The commentary on s.18A generally refers to the former spouse being excluded from benefit (other than via a claim under the Inheritance (Provision for Family and Dependents) Act 1975, which is specifically preserved).

If this is the understanding of the parliamentary drafter’s intention and, consequently, the intention of Parliament, it would appear the wording of s.18A falls short, yet again.

I suggest this only serves to reinforce the need to make a new will when getting divorced, rather than rely upon the statutory provisions purporting to exclude the former spouse from benefit.

Paul Saunders FCIB TEP

Independent Trust Consultant

Providing support and advice to fellow professionals

The House of Lords in Gartside [1968] AC 553 held that a discretionary object did not have an “interest” at all, let alone an interest in possession, for estate duty. This was a tax statute and Lord Reid accepted that “interest” where not defined must take its meaning from the context (anticipating the now fashionable purposive or contextual rule of construction). It was however, he also said, an ordinary English word.

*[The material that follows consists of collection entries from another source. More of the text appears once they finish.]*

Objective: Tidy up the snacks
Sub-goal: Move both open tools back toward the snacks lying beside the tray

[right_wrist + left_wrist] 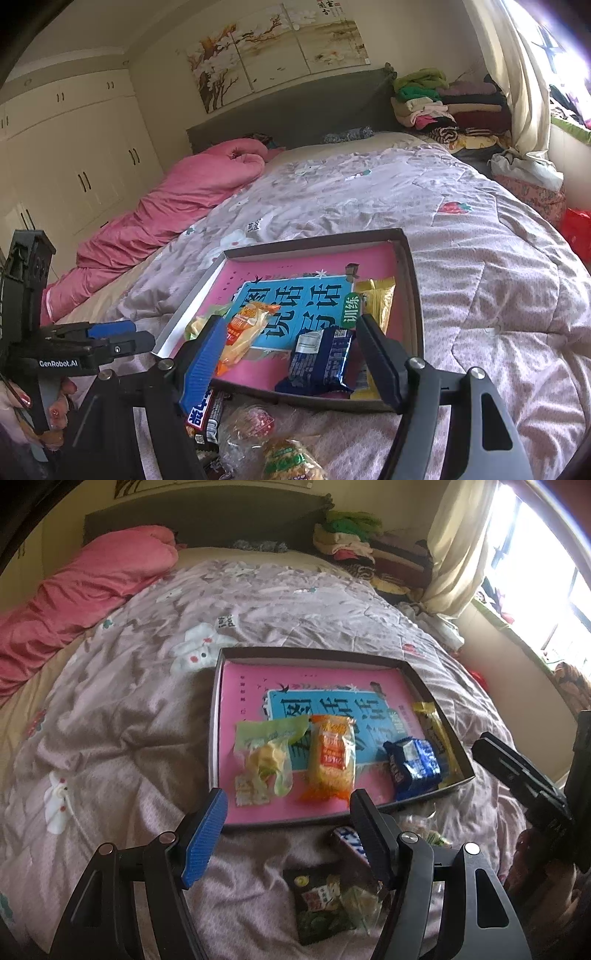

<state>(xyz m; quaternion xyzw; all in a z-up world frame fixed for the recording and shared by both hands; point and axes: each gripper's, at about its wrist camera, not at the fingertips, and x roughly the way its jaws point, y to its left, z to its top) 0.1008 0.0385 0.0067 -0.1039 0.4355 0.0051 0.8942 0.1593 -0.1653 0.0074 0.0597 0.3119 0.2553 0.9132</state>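
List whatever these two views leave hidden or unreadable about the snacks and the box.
- Brown bar, left wrist view: mostly hidden behind the left gripper's right finger.
- Yellow packet, right wrist view: lower part covered by the right gripper's finger and the blue packet.
- Clear-wrapped snacks, right wrist view: cut off by the bottom edge.
- Box print: partly covered by snacks.

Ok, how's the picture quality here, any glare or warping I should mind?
Left wrist view: the bright window at right is blown out, and the shallow pink-lined box bows from fisheye. Right wrist view: window overexposed with a purple fringe; snacks in the box stay sharp and evenly lit.
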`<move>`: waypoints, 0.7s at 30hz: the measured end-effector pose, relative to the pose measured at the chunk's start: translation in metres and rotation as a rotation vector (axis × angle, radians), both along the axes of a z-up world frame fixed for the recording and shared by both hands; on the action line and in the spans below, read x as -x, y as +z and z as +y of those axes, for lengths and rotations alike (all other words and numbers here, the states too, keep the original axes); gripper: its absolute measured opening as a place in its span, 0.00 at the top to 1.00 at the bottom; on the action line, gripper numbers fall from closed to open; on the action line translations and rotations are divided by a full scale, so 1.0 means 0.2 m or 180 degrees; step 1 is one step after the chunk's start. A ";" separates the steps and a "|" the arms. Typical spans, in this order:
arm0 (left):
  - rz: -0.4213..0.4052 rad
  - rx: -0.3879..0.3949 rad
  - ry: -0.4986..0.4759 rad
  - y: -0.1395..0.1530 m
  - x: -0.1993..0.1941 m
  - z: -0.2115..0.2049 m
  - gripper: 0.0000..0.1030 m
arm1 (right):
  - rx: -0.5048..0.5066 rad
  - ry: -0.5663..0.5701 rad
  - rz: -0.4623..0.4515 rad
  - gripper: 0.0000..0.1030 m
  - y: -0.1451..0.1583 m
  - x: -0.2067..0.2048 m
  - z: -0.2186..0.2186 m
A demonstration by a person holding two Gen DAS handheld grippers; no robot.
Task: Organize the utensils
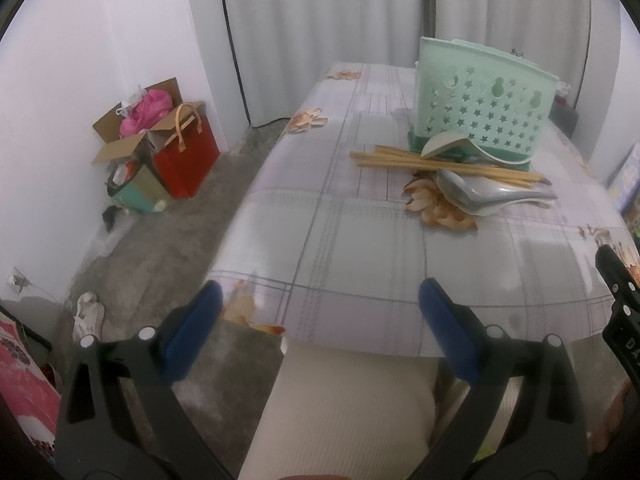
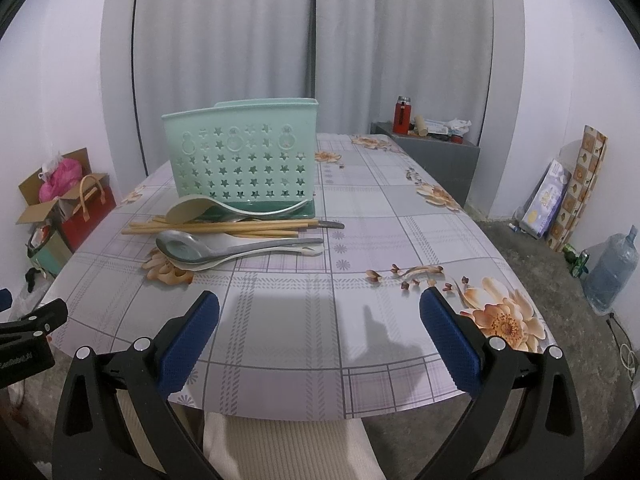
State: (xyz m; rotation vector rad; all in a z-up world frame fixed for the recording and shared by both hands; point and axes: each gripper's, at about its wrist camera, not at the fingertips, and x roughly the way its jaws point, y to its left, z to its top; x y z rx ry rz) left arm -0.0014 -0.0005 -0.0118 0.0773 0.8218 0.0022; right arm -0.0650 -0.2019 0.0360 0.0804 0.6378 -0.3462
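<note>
A mint-green utensil holder (image 2: 244, 156) (image 1: 484, 100) with star cut-outs stands upright on the table. In front of it lie several wooden chopsticks (image 2: 208, 228) (image 1: 440, 164), a beige spoon (image 2: 188, 208) (image 1: 444, 144) leaning on the holder's base, and stacked grey and white spoons (image 2: 224, 254) (image 1: 480, 194). My left gripper (image 1: 320, 300) is open at the table's near left edge, far from the utensils. Over the near edge, my right gripper (image 2: 320, 312) is also open and holds nothing.
The table (image 2: 360, 240) has a floral checked cloth. Bags and a cardboard box (image 1: 160, 140) sit on the floor at left. A grey cabinet (image 2: 436, 152) with a red flask, a water jug (image 2: 612, 268) and rolled sheets stand at right. A cream-clad lap shows below.
</note>
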 end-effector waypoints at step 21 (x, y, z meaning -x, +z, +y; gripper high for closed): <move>0.0314 -0.0319 -0.0397 -0.20 -0.36 -0.19 0.08 | -0.0268 0.0309 0.0440 0.05 -0.21 -0.28 -0.11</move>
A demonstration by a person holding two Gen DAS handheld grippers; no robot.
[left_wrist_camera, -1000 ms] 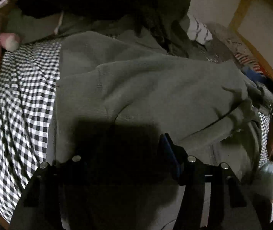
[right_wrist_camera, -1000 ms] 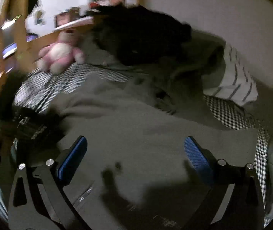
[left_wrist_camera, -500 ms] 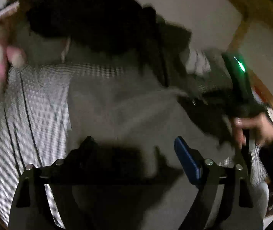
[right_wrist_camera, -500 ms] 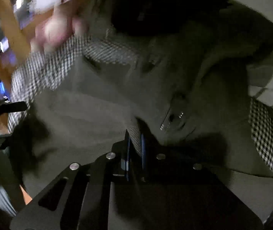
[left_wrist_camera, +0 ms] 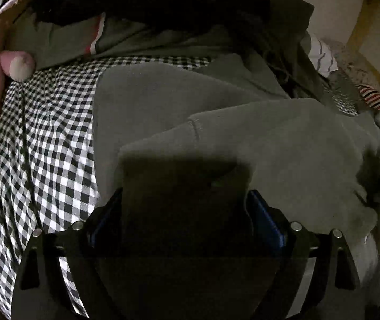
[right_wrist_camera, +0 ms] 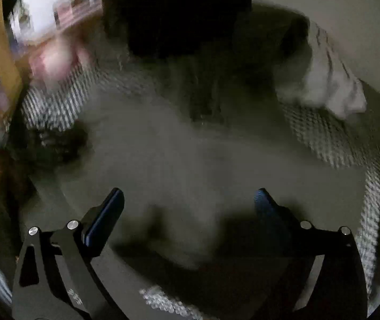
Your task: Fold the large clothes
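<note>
Left wrist: both claws opening, empty, above grey garment (left_wrist_camera: pixel 243 133) on checked bedsheet (left_wrist_camera: pixel 43 146); wooden frame (left_wrist_camera: pixel 360 24) behind.

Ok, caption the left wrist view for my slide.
Left gripper, opening, above a folded grey sweatshirt on a checked sheet.

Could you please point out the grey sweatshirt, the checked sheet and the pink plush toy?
grey sweatshirt (left_wrist_camera: pixel 283 144): left wrist view, folded-over top layer.
checked sheet (left_wrist_camera: pixel 56 138): left wrist view, bare stretch left of the sweatshirt.
pink plush toy (left_wrist_camera: pixel 16 65): left wrist view, rounded paw.
</note>
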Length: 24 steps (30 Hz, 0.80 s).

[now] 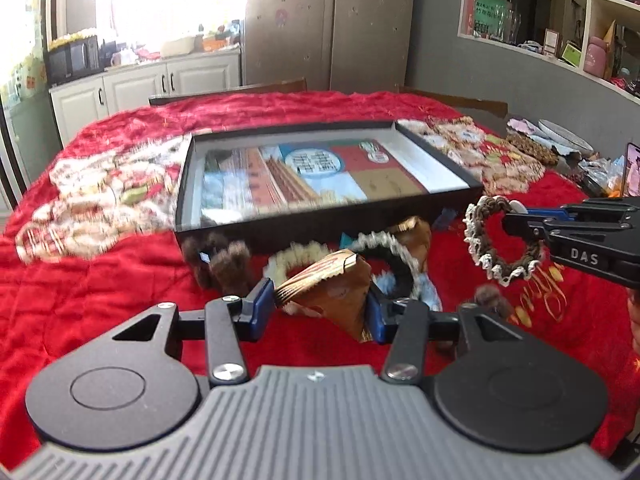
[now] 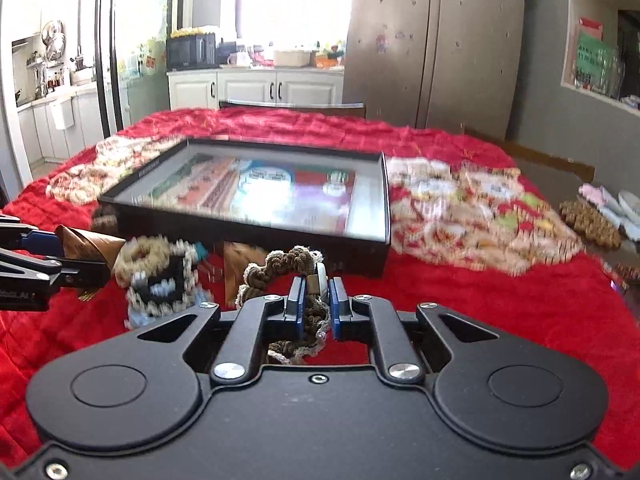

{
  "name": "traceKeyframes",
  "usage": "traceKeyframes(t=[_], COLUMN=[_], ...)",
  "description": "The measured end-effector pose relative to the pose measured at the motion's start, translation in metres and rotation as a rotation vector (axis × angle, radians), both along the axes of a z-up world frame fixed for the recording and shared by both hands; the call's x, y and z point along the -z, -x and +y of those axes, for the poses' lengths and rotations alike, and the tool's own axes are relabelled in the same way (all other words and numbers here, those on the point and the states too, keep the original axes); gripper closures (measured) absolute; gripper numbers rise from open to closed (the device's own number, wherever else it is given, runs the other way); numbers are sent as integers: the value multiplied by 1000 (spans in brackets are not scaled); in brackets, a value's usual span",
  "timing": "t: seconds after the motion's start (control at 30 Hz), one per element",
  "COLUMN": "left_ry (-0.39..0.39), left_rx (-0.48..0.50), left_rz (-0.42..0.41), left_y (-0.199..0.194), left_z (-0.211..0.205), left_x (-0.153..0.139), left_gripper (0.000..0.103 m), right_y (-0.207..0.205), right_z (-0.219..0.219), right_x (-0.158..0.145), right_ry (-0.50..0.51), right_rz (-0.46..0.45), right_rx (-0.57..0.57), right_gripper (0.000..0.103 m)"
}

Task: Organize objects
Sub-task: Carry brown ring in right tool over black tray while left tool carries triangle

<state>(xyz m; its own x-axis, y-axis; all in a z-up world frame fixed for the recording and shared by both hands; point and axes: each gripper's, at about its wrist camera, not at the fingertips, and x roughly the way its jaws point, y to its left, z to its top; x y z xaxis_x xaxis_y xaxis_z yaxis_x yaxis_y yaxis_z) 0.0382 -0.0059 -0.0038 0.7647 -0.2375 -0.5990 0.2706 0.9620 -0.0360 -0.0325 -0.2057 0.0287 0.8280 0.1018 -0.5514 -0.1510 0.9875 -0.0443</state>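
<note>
- On the left, the left gripper [image 1: 320,312] is closed on a brown foil packet [image 1: 332,292], its blue pads pressing either side of the wrapper; the right wrist view shows the same packet [image 2: 90,246] pinched and lifted off the red tablecloth [image 1: 100,288].
- Just past that gripper, a loose cluster lies on the cloth against the box's near wall: a dark brown furry hair tie [image 1: 224,260], a cream fluffy ring [image 1: 294,258], a black-and-white scrunchie [image 1: 396,264] and a second brown packet [image 1: 412,232].
- Centre frame, the open black box [image 1: 320,228] sits straight ahead of both grippers, its long side running left to right, with a printed card on its floor; motion blur hides finer detail.
- On the right, the right gripper [image 2: 316,300] is clamped on a brown crocheted hair ring [image 2: 298,260] with a pale edging, which hangs from it, clear of the cloth, in the left wrist view [image 1: 504,236].
- Judged from both views, the box lies forward and slightly left of the right gripper, and directly forward of the left; both loads look about equally near the front wall, so either drop would call for a short carry over that wall.
- At far right, clutter along the table edge is unrelated and too blurred to name.
</note>
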Motion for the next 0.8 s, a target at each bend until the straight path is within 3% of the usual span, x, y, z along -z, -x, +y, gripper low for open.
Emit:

“No doubt in a certain sense a beneficiary under a discretionary trust has
an " interest”: the nature of it may, sufficiently for the purpose, be spelt out
by saying that he has a right to be considered as a potential recipient of benefit
by the trustees and a right to have his interest protected by a Court of
Equity. Certainly that is so, and when it is said that he has a right to have
the trustees exercise their discretion " fairly " or " reasonably " or " properly "
that indicates clearly enough that some objective consideration (not stated
explicitly in declaring the discretionary trust, but latent in it) must be applied
by the trustees and that the right is more than a mere spes. But that does
not mean that he has an interest which is capable of being taxed by reference
to its extent in the trust fund’s income: it may be a right, with some degree
of concreteness or solidity, one which attracts the protection of a Court of
Equity, yet it may still lack the necessary quality of definable extent which
must exist before it can be taxed"

And Lord Wilberforce: "As is well illustrated by the judgments in the Courts below, it is exceedingly difficult to fit the rights of the discretionary beneficiaries either into the category of " interests in possession " or into its statutory counterpart " interests in expectancy ": to say that as it is not oneit must be the other is not a very satisfactory solution (the categories though mutually exclusive need not be exhaustive) especially if this technique can be used—as it has been used by the Courts below—either way. Rather the difficulty of giving either answer endorses the conclusion that this is not an " interest “, within the meaning of this section at all.”

Sections 1 and 3 of the Wills Act far from supplying a definition treat an interest as something in real or personal estate.

In a property statute I would not accept that a beneficiary of an NRBDT had an “interest” in “property” and so not for s18A (1)(b)

Jack Harper

I think no conclusion can be reached without careful consideration of the wording of the Will as a whole. In this context it could well be a court would come to the view that the testator only intended his then wife to be a beneficiary if he was still married at his death.